EXERCISE BRIEF: Your task is to count the lines of the records that contain "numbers". Answer with the number and nothing else.
*** ENTRIES SHOWN ***
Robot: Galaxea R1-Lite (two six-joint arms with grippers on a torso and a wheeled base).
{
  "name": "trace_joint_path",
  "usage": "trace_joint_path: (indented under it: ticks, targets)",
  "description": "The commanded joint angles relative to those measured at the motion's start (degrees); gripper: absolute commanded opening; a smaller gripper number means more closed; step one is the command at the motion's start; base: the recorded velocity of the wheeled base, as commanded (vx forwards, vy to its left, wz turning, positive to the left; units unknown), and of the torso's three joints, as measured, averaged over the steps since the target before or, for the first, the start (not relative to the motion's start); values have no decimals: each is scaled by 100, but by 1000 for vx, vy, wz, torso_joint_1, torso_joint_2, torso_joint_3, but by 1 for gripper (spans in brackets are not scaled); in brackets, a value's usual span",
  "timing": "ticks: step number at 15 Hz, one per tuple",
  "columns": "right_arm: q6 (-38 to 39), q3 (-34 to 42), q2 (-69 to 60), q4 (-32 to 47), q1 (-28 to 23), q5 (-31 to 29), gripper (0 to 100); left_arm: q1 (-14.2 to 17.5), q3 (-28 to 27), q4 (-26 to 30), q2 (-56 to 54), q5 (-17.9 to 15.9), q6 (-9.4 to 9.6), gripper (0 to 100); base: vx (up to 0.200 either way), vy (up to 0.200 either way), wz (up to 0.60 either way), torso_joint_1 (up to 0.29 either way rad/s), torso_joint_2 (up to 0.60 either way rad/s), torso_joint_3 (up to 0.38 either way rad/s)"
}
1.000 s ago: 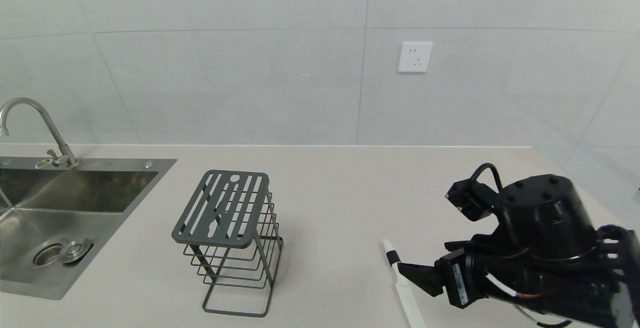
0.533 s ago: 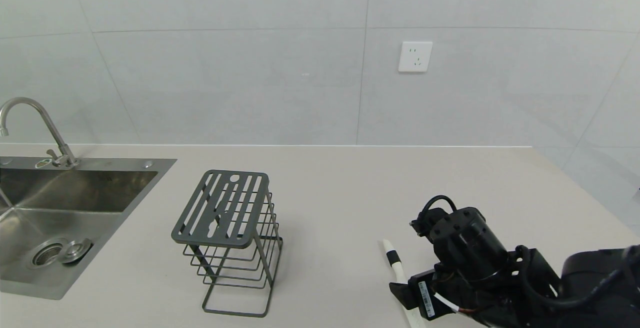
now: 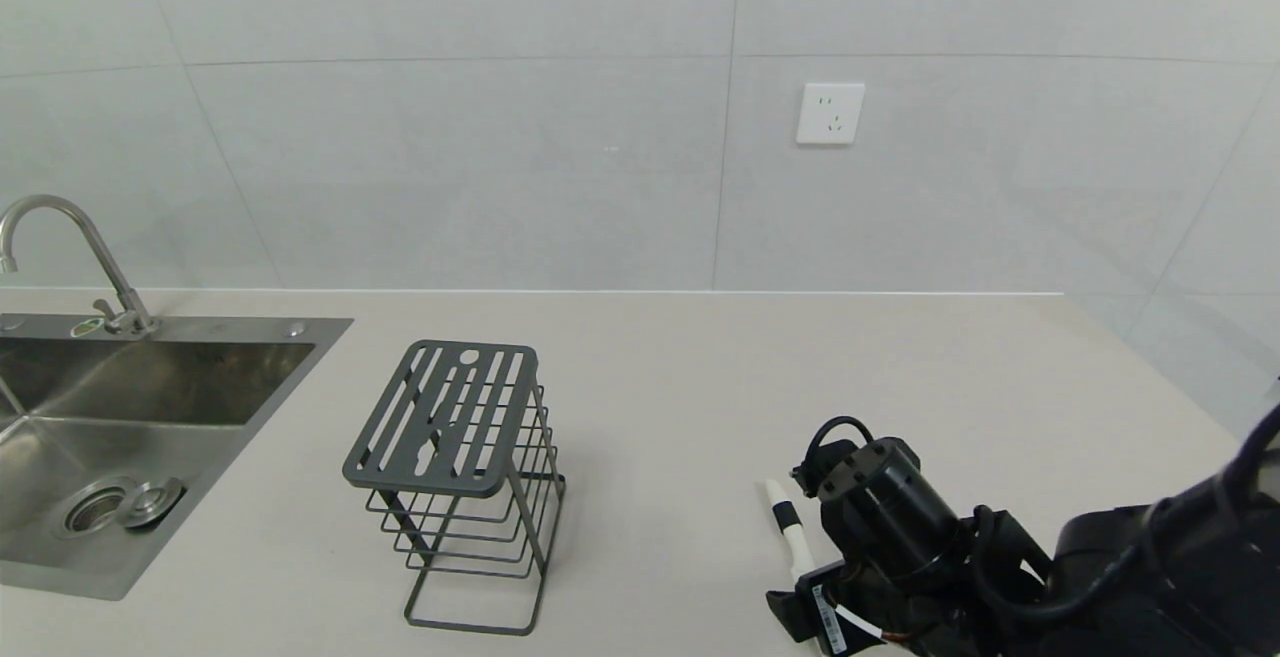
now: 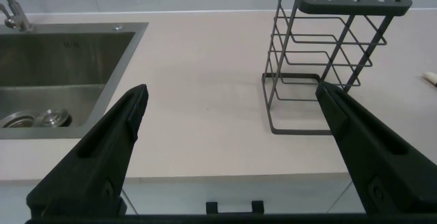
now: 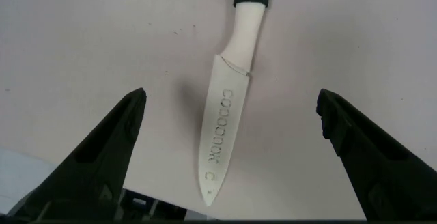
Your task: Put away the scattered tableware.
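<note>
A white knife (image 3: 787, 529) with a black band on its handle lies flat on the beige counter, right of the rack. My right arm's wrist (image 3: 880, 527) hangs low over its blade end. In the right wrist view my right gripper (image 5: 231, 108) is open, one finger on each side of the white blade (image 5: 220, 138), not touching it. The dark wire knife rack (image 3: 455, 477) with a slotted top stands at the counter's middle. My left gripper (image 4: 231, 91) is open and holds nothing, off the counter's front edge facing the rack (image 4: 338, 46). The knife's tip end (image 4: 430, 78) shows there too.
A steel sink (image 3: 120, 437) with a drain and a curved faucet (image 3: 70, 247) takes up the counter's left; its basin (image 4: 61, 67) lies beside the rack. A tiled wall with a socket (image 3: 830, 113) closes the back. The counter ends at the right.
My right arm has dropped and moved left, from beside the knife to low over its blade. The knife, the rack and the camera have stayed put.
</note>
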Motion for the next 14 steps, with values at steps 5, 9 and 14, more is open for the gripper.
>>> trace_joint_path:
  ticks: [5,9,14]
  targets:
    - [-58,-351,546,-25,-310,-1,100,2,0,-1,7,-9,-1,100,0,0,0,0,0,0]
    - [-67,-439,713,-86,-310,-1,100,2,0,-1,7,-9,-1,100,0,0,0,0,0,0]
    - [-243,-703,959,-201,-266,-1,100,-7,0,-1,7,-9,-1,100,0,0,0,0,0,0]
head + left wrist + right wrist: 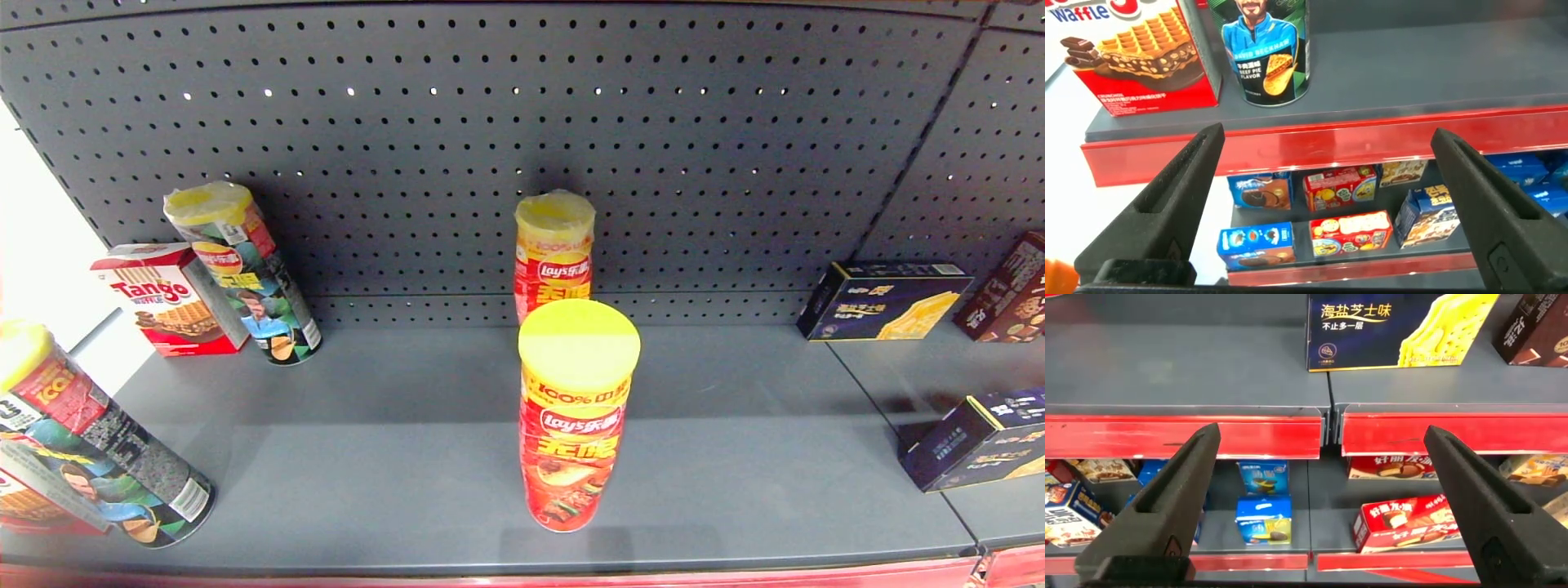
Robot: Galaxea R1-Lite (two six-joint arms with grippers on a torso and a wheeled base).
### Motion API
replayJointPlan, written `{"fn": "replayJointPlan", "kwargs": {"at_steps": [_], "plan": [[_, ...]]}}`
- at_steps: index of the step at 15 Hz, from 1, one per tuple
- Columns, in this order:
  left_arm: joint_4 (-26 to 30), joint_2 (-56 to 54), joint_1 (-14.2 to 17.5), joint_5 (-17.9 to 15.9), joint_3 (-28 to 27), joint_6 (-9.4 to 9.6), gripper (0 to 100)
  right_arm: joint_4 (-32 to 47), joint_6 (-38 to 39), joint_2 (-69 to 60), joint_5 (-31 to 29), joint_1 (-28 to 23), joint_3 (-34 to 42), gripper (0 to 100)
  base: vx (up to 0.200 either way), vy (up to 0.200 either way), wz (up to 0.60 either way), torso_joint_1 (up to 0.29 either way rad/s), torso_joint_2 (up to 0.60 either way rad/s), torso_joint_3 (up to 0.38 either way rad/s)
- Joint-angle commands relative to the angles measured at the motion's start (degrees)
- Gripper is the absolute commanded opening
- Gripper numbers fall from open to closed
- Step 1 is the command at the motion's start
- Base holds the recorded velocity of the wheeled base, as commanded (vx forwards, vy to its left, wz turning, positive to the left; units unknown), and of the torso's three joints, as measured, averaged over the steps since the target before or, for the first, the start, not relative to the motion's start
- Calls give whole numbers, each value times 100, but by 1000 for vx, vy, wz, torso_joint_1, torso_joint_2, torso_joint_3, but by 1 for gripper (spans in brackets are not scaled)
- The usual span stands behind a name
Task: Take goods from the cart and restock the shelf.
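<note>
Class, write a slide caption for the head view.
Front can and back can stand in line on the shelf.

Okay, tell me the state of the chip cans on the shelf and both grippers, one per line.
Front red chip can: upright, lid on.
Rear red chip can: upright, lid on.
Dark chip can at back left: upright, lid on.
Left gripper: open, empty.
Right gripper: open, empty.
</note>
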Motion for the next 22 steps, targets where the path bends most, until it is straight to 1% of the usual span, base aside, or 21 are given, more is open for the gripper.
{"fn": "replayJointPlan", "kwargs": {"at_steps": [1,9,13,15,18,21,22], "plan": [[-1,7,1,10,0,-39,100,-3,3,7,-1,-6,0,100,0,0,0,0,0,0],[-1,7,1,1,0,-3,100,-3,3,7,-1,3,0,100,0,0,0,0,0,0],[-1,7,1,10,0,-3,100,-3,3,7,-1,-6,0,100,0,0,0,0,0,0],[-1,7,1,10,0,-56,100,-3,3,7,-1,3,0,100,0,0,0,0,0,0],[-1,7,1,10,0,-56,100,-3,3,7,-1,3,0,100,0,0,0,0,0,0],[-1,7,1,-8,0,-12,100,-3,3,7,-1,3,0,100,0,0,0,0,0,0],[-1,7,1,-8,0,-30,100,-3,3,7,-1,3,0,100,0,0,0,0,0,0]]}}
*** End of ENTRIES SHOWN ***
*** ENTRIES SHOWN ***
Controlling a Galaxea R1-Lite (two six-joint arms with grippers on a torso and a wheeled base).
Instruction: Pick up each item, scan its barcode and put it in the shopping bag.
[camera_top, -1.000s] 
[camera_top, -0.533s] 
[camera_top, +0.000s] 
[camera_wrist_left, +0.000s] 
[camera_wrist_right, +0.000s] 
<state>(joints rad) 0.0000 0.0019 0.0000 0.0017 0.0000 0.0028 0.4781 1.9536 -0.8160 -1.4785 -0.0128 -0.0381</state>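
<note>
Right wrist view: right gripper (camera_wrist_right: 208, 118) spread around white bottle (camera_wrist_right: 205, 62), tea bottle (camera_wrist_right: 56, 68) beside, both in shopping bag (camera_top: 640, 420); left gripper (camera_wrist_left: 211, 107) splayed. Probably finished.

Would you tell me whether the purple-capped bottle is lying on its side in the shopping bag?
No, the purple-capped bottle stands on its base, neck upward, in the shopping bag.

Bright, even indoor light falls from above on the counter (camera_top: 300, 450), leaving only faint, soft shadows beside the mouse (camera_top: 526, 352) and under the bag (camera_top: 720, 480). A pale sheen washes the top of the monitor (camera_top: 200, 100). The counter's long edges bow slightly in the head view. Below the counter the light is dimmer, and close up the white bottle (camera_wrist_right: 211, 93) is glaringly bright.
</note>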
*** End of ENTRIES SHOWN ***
SOLUTION BELOW: 2